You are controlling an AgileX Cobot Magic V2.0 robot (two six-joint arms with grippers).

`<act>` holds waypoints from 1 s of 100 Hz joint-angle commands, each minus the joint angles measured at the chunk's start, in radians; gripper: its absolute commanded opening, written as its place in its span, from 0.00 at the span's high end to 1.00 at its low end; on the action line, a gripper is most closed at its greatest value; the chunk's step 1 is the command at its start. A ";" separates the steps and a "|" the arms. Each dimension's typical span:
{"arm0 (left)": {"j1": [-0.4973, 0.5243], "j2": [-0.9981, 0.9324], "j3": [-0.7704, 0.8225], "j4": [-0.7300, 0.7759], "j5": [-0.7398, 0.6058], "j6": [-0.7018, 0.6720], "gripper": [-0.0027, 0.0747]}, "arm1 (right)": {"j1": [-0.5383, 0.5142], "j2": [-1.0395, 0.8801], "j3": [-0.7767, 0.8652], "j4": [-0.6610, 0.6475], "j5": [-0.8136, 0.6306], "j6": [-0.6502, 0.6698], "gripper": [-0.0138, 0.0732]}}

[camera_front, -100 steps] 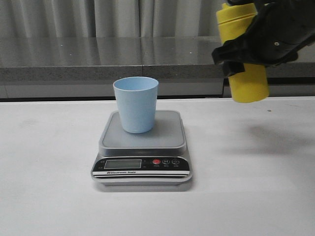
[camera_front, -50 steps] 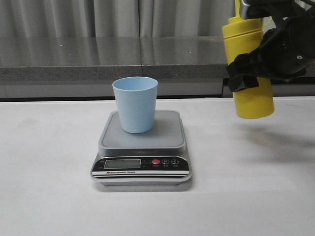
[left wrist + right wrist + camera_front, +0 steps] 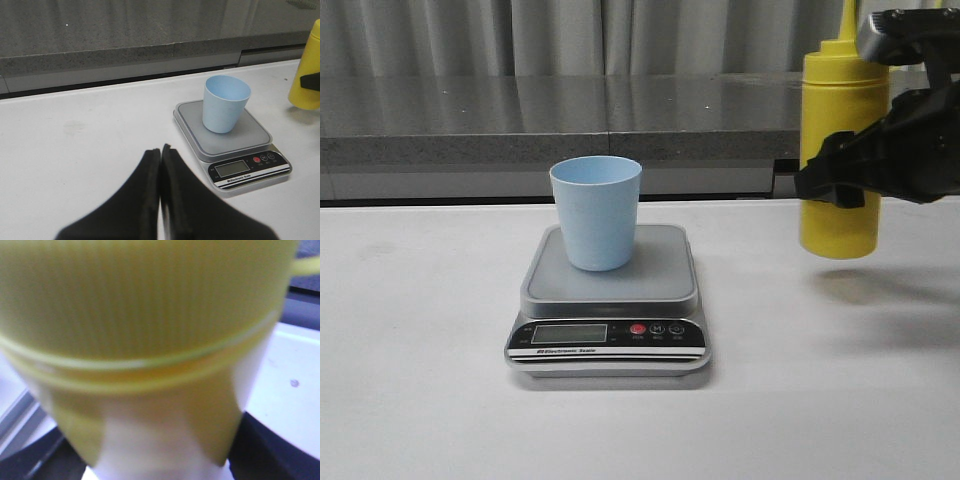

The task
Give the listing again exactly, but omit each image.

Answer to the exercise
You are controlling an AgileX Cobot Magic V2.0 robot (two six-joint arms with grippers).

`<act>` holds waypoints from 1 s of 100 Hz joint-angle commands, each minus the joint angles measured at the chunk's start, in radians; gripper: its absolute commanded opening, written as its place in its span, from 0.00 at the span's high end to 1.00 at its low end; on the action line, a gripper is most closed at its greatest value; the chunk's step 1 is the command at its start. A ";" separates the steps and a "|" the arms. Each dimension's typical span:
{"arm0 (left)": {"j1": [-0.4973, 0.5243], "j2": [-0.9981, 0.9324], "j3": [-0.7704, 0.8225], "j4": [-0.7300, 0.7759], "j5": [-0.7398, 0.6058], "j6": [-0.7018, 0.6720], "gripper": [-0.0027, 0.0747]}, "arm1 (right)": {"j1": [-0.5383, 0.5142], "j2": [-1.0395, 0.8801], "j3": [-0.7767, 0.8652], "j4": [-0.6610, 0.6475], "j5": [-0.8136, 0.6306], "j6": [-0.6502, 0.6698], "gripper": [-0.0138, 0.0732]}}

[camera_front, -100 steps] 
[camera_front, -50 steps] 
[left wrist + right wrist + camera_front, +0 steps] 

No further work is required for this exercise.